Together, they rent a new apartment; they go to IKEA for choosing furniture for their home; they make love; they dance; they even smoke pot. Careless of the world around them, they taste the beauty of love and caring beside each other.

Rosa is elegant. At the age of 80, she smiles and laughs from the bottom of her heart. Her firm character during the movie and the way she manipulates different situations with young people is admirable. To the young, the old are ‘invisible’ as she put it.  However she does not give in and insists on her visibility. She is not piteous; she’s admirable. Rosa, this daring woman slaps the young radiographer after she mindlessly ignored that Rosa was standing there, waiting for her instruction for quite a while.

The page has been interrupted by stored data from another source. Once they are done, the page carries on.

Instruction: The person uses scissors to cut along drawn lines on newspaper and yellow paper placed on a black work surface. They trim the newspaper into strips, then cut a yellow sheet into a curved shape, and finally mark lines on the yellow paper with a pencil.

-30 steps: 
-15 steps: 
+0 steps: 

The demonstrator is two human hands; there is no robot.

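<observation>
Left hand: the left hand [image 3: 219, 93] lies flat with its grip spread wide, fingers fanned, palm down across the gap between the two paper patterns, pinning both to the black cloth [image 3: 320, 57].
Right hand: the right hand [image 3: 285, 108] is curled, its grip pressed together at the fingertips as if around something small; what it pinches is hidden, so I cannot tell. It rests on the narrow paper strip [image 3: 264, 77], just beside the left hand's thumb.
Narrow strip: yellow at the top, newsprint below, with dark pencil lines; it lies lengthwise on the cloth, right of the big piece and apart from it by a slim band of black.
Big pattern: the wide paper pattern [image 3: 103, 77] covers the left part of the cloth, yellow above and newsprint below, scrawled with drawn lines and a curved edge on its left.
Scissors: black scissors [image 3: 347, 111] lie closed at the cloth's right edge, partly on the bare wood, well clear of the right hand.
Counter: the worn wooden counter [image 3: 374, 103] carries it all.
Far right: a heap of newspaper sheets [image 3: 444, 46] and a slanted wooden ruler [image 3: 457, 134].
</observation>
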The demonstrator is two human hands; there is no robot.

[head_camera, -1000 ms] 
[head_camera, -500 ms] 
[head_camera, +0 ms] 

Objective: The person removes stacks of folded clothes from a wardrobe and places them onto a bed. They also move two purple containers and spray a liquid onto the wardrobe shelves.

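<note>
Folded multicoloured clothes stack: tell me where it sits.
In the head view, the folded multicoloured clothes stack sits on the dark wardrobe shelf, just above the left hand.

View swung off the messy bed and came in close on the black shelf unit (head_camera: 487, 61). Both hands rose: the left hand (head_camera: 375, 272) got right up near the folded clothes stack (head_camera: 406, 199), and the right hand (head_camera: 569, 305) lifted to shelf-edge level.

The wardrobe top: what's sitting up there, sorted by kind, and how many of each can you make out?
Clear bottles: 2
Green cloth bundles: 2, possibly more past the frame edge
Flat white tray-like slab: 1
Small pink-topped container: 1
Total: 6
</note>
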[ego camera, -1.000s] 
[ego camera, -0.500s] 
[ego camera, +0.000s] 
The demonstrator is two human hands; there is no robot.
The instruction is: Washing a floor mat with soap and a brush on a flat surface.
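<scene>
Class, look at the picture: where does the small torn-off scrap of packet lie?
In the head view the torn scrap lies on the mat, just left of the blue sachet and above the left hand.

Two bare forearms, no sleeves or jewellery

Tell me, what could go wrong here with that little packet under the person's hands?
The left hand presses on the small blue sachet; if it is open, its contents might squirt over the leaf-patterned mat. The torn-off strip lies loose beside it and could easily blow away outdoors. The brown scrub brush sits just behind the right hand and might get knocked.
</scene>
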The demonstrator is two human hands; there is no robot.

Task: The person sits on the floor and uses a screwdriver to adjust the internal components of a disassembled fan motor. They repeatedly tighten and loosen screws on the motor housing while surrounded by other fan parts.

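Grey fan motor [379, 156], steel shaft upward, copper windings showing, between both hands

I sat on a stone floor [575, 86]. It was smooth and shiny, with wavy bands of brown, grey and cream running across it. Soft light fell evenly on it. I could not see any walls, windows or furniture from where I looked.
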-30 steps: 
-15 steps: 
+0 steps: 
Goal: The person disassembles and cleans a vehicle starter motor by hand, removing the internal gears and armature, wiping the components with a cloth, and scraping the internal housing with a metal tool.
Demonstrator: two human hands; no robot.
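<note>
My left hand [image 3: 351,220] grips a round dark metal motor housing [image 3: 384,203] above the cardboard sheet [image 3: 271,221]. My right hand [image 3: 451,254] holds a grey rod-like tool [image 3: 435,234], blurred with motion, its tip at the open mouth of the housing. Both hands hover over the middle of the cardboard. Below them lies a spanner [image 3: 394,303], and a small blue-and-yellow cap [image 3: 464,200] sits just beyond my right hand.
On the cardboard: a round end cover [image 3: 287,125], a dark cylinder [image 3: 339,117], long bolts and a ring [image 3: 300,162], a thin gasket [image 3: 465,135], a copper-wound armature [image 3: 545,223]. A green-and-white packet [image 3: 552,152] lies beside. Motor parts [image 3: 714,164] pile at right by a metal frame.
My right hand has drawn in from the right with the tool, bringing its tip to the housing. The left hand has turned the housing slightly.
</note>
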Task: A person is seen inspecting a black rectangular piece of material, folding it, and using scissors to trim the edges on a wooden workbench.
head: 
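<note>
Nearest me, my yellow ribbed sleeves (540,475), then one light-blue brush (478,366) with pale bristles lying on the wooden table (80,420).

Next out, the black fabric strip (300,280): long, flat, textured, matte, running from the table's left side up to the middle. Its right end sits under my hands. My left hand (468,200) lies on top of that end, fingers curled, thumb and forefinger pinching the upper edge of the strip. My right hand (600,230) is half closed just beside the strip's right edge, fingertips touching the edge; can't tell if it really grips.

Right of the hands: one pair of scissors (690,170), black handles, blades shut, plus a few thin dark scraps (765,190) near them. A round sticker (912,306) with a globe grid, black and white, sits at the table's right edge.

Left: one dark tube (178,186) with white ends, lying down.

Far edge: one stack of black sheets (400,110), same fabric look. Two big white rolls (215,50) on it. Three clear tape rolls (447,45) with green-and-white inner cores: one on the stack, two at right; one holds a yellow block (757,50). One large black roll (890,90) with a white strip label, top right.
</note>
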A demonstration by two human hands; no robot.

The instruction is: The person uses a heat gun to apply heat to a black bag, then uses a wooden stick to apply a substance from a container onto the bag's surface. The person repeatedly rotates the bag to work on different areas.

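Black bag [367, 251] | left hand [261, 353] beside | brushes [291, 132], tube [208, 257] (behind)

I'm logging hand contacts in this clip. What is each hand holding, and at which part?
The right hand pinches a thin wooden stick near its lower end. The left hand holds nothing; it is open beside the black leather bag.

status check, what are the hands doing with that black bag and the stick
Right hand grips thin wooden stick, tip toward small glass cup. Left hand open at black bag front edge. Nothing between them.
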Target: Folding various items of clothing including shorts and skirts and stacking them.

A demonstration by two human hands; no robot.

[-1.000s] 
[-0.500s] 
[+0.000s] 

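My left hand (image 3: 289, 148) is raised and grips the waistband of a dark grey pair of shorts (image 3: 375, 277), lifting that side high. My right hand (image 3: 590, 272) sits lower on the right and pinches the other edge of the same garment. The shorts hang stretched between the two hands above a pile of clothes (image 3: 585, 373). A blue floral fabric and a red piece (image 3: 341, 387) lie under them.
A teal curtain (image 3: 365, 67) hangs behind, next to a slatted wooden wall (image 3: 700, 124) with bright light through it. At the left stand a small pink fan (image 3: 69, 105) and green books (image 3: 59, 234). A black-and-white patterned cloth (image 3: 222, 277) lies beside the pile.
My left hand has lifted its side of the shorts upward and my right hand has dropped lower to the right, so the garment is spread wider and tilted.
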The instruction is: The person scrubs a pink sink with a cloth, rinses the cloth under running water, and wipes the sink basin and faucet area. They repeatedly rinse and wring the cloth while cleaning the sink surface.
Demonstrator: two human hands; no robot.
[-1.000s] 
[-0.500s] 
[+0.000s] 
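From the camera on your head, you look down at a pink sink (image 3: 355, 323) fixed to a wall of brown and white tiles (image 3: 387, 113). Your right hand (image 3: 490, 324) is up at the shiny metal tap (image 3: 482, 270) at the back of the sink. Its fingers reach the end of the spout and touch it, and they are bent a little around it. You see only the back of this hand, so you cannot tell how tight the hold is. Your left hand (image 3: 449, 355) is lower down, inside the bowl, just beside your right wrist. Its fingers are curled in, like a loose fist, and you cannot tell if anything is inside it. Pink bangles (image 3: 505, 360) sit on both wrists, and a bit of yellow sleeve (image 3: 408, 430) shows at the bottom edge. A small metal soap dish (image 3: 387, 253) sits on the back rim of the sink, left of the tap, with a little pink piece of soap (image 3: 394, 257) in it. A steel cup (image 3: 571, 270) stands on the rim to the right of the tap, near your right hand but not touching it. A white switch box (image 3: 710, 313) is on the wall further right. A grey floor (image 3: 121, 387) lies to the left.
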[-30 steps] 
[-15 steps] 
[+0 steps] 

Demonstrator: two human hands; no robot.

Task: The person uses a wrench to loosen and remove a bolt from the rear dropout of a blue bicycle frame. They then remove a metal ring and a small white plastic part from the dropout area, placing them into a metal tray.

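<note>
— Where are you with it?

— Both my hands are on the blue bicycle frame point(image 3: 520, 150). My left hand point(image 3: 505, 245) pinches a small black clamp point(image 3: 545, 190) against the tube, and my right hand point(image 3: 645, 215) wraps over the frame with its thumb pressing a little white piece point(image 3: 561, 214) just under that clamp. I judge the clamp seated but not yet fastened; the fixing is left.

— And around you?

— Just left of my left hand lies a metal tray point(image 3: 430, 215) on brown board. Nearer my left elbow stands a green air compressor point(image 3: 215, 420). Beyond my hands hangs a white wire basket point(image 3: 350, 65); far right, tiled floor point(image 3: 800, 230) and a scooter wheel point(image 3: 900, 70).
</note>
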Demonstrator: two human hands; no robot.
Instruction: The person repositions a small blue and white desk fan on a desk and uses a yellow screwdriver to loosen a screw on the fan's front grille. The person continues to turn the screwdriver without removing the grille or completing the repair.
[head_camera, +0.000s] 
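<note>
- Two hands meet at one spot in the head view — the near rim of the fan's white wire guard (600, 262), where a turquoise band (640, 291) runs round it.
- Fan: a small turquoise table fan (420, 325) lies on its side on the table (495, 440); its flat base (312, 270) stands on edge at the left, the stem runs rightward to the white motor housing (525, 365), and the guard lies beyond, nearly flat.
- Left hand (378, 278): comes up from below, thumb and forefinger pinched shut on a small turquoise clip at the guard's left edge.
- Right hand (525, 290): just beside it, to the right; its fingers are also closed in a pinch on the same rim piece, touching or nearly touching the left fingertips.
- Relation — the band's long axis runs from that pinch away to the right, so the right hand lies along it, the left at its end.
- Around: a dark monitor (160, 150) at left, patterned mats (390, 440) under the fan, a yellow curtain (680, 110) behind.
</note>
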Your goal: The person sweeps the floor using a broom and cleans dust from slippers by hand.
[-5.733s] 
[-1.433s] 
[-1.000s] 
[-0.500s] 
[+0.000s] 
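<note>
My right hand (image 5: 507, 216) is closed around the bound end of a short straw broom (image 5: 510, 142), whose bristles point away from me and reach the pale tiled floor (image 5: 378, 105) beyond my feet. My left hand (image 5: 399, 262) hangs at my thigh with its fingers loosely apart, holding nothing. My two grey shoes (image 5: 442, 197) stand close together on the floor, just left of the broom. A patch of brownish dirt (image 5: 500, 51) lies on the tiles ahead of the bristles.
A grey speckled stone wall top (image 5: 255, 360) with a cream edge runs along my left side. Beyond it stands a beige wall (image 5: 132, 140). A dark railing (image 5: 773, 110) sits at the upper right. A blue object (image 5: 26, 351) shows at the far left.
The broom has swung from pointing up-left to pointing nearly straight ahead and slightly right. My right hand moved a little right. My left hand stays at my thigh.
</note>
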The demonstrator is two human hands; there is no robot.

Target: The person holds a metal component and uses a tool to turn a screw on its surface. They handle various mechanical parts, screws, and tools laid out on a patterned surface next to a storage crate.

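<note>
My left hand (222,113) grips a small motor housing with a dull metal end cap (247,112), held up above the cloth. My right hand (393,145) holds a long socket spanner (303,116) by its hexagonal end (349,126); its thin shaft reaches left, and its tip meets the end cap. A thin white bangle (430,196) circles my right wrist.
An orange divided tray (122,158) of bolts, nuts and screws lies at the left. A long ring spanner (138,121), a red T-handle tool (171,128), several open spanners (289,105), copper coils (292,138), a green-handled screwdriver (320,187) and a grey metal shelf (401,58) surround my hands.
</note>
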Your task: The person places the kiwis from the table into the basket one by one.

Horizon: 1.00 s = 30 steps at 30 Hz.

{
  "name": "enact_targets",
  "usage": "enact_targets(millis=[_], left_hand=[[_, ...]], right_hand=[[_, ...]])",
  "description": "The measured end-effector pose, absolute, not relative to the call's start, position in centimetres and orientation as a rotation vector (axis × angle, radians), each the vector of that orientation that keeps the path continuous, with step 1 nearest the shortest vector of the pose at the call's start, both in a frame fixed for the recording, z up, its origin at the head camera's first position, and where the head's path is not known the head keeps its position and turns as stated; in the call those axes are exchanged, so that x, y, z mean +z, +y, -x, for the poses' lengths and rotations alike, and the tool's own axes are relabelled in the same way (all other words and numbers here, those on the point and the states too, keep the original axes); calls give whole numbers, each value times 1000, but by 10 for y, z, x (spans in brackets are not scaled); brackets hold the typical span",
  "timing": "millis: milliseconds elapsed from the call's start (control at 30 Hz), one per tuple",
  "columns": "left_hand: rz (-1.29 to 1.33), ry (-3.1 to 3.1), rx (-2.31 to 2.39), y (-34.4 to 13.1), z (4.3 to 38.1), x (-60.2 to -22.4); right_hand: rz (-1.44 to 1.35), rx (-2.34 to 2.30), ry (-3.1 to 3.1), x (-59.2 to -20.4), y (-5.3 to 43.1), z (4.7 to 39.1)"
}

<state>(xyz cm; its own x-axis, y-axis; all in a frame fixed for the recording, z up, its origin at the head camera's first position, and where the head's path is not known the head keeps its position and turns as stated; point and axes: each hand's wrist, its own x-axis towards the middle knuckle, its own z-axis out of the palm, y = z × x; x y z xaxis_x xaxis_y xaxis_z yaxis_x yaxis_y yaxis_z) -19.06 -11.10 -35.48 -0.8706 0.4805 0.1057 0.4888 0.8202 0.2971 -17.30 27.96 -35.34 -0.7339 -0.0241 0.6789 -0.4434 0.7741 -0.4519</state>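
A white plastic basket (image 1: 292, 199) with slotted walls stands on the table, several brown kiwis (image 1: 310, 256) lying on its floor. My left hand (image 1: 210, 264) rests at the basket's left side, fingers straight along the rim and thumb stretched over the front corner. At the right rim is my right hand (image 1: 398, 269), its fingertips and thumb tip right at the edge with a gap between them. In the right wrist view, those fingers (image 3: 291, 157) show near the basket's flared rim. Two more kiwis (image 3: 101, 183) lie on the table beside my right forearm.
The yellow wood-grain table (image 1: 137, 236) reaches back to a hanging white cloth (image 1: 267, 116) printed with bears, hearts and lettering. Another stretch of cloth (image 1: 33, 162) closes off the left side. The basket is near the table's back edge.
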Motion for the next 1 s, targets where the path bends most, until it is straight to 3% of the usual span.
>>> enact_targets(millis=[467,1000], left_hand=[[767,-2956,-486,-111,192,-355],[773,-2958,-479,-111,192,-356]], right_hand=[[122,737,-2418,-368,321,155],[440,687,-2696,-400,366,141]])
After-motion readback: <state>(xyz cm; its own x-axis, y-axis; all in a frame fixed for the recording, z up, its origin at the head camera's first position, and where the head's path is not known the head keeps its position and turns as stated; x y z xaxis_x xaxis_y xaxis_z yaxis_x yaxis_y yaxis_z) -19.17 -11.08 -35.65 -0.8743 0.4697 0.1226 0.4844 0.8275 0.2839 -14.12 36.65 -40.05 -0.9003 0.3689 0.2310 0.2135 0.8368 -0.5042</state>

The astounding play by Karl Merkatz who portrayed an old man’s desire to taste love and his efforts in taking care of his love, at the age when he himself needed to be taken care of, was remarkable. There was a perfect balance in the choice of the accompanying role by Christine Ostermayer.

Anfang 80 or Coming of age, a movie by Gerhard Ertl and Sabine Hiebler, was in the world competition in the 36th Montreal World Film Festival.  Karl Merkatz was chosen as the best actor in the festival on September 3rd. The movie also won the Public Award for the most popular movie of the festival.